He stared at our hands together on the table, working out whether he believed that to be true.
“I can honestly say I was never raised with that mindset.”
“I know.” I squeezed his hand. “That’s why I’m here.”
I had gotten to know Ducane, even the things he hadn’t said out loud.
His parents loved him. I believed most parents did.
But some only loved you when you could be managed.
When they could play puppet master. Ducane loved law.
There was no denying it. But he loved people too.
He was humble. Kind. He wasn’t a pushover, but he carried the weight of their expectations like it was his job, and nobody had ever told him he could put it down.
I saw that. I had seen it for a while.
“We could always run away, you know. Assume new identities. Witness protection type stuff.”
I snickered. “You couldn’t leave it. The law. Your family.

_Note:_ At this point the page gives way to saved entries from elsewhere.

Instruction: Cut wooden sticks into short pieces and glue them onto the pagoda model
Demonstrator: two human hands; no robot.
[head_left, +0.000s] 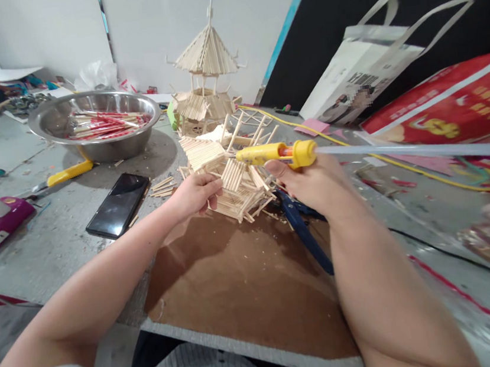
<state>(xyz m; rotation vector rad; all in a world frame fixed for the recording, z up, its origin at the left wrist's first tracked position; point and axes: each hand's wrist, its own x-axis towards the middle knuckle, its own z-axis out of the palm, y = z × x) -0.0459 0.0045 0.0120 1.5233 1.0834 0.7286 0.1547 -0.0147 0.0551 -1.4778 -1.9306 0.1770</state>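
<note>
My right hand (316, 180) is wrapped round a yellow hot glue gun (261, 154), its nozzle pointing left at a model built of thin wooden sticks (238, 199). A long translucent glue stick (402, 150) sticks out of the gun's back. At the model's left side, my left hand (197, 194) has its fingers curled in and closed on the model's edge. The model has slatted roof panels (203, 153) and stands at the back of a brown board (243, 279). Partly under my right hand lies a blue-handled cutting tool (304, 230).
Behind stands a stick pagoda (207, 57). To the left are a metal bowl (98, 148) of red-and-wood sticks, a phone (118, 205), a yellow utility knife (69, 173) and a purple power strip (2, 225). A yellow cord (310, 131), white bag (356, 68) and red bag (450, 107) are right.
</note>
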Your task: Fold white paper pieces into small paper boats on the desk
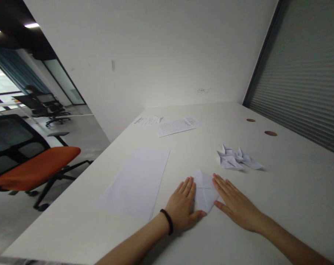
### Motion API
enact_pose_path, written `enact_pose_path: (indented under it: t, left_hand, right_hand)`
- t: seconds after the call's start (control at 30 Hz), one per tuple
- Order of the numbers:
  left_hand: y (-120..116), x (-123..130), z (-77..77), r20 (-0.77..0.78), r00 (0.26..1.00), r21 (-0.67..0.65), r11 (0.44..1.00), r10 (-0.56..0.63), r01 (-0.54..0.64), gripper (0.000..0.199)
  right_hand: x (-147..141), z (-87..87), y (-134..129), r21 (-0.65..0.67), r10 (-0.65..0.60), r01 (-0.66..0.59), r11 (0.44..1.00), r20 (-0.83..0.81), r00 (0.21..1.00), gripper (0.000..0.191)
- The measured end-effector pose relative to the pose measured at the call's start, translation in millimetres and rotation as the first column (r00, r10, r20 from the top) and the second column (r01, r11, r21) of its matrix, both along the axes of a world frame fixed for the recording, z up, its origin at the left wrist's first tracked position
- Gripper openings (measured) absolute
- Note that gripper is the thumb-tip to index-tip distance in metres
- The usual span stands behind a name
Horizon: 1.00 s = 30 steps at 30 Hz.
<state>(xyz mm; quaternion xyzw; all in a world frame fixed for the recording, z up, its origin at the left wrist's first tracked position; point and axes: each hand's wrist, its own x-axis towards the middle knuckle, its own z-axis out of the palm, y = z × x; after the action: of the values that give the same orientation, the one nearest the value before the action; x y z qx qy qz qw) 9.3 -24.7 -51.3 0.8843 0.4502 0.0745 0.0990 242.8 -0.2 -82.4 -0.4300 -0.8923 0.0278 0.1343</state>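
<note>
Both hands flat, palms down. My left hand (182, 208) lies along the left edge of the folded paper (203, 191), fingers together, thumb tip at its bottom corner; that looks like a way to stop it sliding. My right hand (237, 206) sits opposite, fingertips at the upper right edge, thumb just beside the lower right edge. Grip: released on both sides, fingers straight, nothing pinched or clenched. How hard I press, can't tell.

The folded paper is on the bench (280, 206) between my hands, right in front of me, probably so both reach it equally. It lies flat, pointed at top and bottom, one line across and another running down below it. Flat hands suit thin paper, I'd judge: pressure spreads and the layers stay lined up.

Beyond my right hand, a cluster of folded paper pieces (232, 160) stands with points up, apart from the folded paper, likely so they don't get squashed. Left of my left hand, plain sheets (140, 180) lie flat, apparently stacked, within easy reach. Farther back, a printed sheet (176, 127) and another page (147, 120), seemingly out of the way; text too small to read. Dark band (169, 222) on my left wrist. Orange chair (39, 165) off the bench's left side.
</note>
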Motion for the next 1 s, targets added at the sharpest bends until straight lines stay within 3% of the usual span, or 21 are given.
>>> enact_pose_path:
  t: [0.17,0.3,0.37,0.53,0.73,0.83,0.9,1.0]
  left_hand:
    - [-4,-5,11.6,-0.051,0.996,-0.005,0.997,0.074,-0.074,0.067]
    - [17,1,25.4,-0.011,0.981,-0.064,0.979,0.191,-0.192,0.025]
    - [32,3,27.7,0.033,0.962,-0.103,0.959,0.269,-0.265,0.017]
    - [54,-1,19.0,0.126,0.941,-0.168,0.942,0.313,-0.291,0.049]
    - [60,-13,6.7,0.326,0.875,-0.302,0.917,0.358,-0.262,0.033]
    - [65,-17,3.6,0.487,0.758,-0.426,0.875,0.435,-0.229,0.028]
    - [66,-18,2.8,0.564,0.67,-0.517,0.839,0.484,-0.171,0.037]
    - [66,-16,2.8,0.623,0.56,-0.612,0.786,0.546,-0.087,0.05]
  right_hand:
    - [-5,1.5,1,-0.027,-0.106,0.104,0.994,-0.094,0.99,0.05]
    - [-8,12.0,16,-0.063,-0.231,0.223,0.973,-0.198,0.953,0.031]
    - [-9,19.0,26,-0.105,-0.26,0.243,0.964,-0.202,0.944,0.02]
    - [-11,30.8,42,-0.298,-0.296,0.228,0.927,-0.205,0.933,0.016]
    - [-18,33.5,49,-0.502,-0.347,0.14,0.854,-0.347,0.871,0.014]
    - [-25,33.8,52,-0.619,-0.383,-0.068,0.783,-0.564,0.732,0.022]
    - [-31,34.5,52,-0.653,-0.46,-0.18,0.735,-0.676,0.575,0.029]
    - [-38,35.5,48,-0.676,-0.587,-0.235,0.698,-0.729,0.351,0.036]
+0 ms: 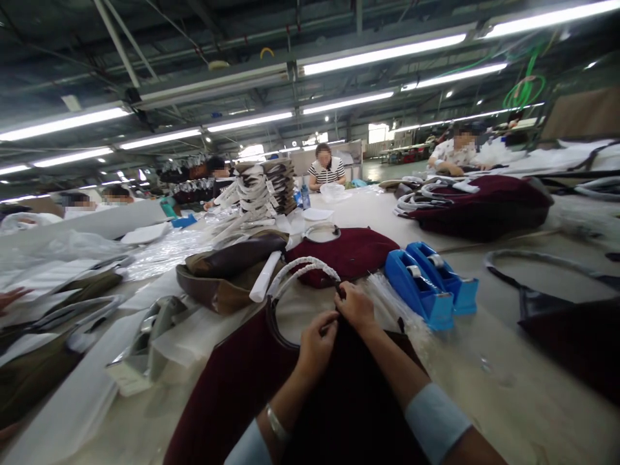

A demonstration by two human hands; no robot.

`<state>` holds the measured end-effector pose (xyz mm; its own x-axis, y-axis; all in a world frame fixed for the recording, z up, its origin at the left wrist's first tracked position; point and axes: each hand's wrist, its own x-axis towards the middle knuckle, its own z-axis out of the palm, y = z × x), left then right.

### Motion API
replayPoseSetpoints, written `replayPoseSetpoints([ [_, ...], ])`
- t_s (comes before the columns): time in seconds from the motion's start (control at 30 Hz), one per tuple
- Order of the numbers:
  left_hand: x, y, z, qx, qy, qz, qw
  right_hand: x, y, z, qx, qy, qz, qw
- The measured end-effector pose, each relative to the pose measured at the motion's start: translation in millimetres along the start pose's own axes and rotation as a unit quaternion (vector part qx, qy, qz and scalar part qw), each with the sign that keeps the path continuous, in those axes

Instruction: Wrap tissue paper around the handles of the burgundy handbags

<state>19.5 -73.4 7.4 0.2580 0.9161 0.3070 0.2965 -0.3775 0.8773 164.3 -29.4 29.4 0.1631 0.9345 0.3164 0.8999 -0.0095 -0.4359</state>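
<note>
Along the top of the dark red bag (pixel 227 387), grips the right-hand end of the white-wrapped handle (pixel 310 263) with the right hand (pixel 357 309), thumb and fingers pinched together on it, back of the hand turned up. Sets the left hand (pixel 317 342) just beside it, a little lower and nearer the body, fingers curled in and thumb drawn toward them, right at the bag's edge; cannot tell whether closed on that edge or only touching it. Angles both forearms inward from either side, converging on the handle, with a metal bracelet (pixel 277 423) at the left wrist and a light-blue cuff (pixel 436 420) farther down the right arm. Has the bag directly beneath both hands, spread toward the body, with the handle arching up beyond the left hand. To the right of the right hand, shows thin clear strips (pixel 390 294) close by, then two blue tape dispensers (pixel 419 294) side by side. Just beyond both hands, shows a second dark red bag (pixel 351 255) lying flat; beyond and left of the left hand, a folded brown bag (pixel 213 287) beside a white roll (pixel 265 278). Farther left of the left hand, shows a pale tape dispenser (pixel 148 345). Well beyond both hands, across the table (pixel 489 413), shows a co-worker in a striped top (pixel 329 173).
</note>
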Motion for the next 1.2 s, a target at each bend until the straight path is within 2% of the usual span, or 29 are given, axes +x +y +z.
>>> replayPoseSetpoints([
  [0.1, 38.5, -4.6, -13.4, -0.066, 0.087, -0.074, 0.991, -0.3, 8.4, 0.9, 0.097, 0.056, -0.034, 0.993],
  [0.2, 79.2, 7.8, -22.7, -0.121, 0.126, -0.069, 0.982, 0.4, 12.4, 1.8, 0.202, 0.104, -0.066, 0.972],
  [0.3, 108.4, 26.6, -20.9, -0.167, 0.117, -0.037, 0.978, 0.3, 13.3, 2.3, 0.263, 0.115, -0.088, 0.954],
  [0.37, 117.4, 32.9, -12.8, -0.207, 0.076, -0.019, 0.975, 0.8, 14.2, 3.1, 0.297, 0.113, -0.095, 0.943],
  [0.47, 115.5, 26.7, 3.7, -0.265, 0.019, -0.015, 0.964, 3.1, 17.4, 5.2, 0.352, 0.109, -0.091, 0.925],
  [0.63, 94.3, 2.9, 15.2, -0.27, 0.0, -0.037, 0.962, 6.9, 22.4, 5.0, 0.426, 0.091, -0.004, 0.9],
  [0.7, 88.8, -0.1, 13.8, -0.263, -0.021, -0.041, 0.964, 8.1, 23.7, 4.5, 0.436, 0.082, 0.032, 0.896],
  [0.8, 87.1, 1.1, 12.1, -0.264, -0.031, -0.054, 0.962, 9.9, 26.2, 4.7, 0.414, 0.051, 0.052, 0.907],
  [0.97, 89.7, -1.3, 8.5, -0.223, -0.006, -0.056, 0.973, 10.6, 27.8, -0.5, 0.388, -0.018, 0.007, 0.922],
  [1.03, 87.3, -4.8, 2.8, -0.215, -0.03, -0.087, 0.972, 9.6, 26.4, -3.1, 0.396, -0.031, 0.004, 0.918],
  [1.1, 82.2, -7.6, -4.9, -0.217, -0.079, -0.112, 0.966, 8.6, 24.9, -3.3, 0.412, -0.055, 0.017, 0.909],
  [1.2, 73.0, -7.6, -16.3, -0.214, -0.138, -0.1, 0.962, 7.5, 23.6, 0.9, 0.456, -0.089, 0.018, 0.886],
])
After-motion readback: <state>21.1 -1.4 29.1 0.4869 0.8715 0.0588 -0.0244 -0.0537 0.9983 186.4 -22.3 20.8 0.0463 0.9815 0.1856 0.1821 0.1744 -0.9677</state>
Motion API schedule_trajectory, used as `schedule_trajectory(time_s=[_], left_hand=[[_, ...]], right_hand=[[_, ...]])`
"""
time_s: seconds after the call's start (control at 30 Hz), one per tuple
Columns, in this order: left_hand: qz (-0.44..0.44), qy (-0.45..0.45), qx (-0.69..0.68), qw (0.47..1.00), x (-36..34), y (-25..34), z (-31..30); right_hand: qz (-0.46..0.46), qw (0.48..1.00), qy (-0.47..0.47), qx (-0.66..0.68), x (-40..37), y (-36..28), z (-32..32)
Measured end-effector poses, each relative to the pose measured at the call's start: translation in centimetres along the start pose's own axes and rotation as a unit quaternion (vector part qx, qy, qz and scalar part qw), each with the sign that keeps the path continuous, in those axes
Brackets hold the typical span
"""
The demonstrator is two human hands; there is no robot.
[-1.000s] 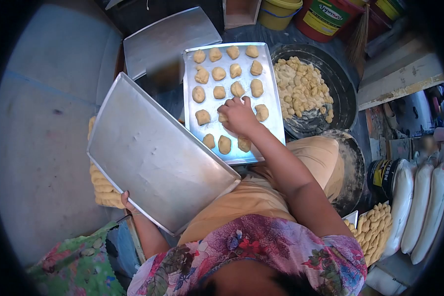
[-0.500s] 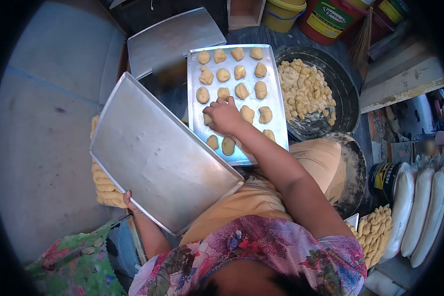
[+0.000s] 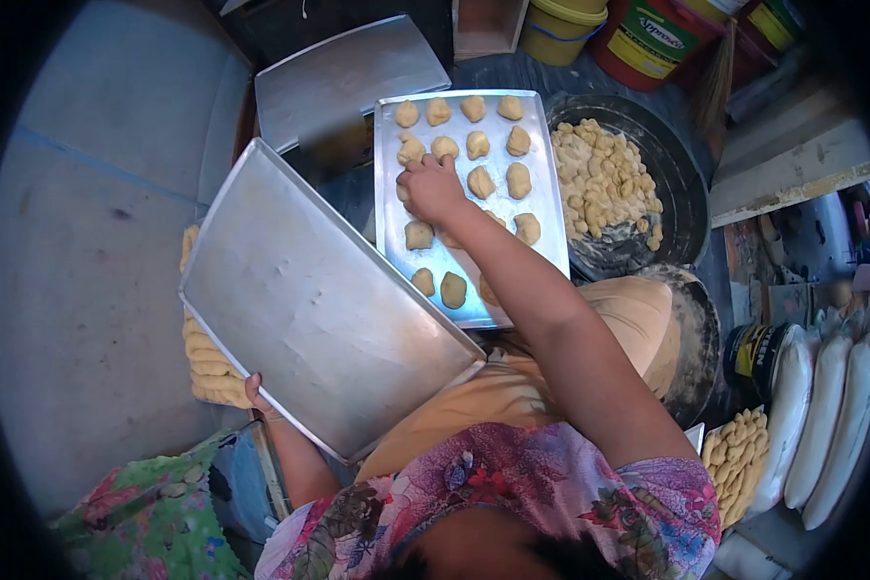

I couldn’t even ask that of you.”
“I would for you, Skye.” He held my eyes. “I love you.”
I felt a brick settle in my throat.
No one outside of family had ever said those words to me. And whatever that was with Zay in high school did not count. This did. This meant something.
“I love you too,” I said. “Obviously. I’ve never been in love before.”
“Me neither, Skye. That’s how I know what we share is real. No mountain high enough, no valley low enough. I’m always coming for my light in the sky.”
“You better.”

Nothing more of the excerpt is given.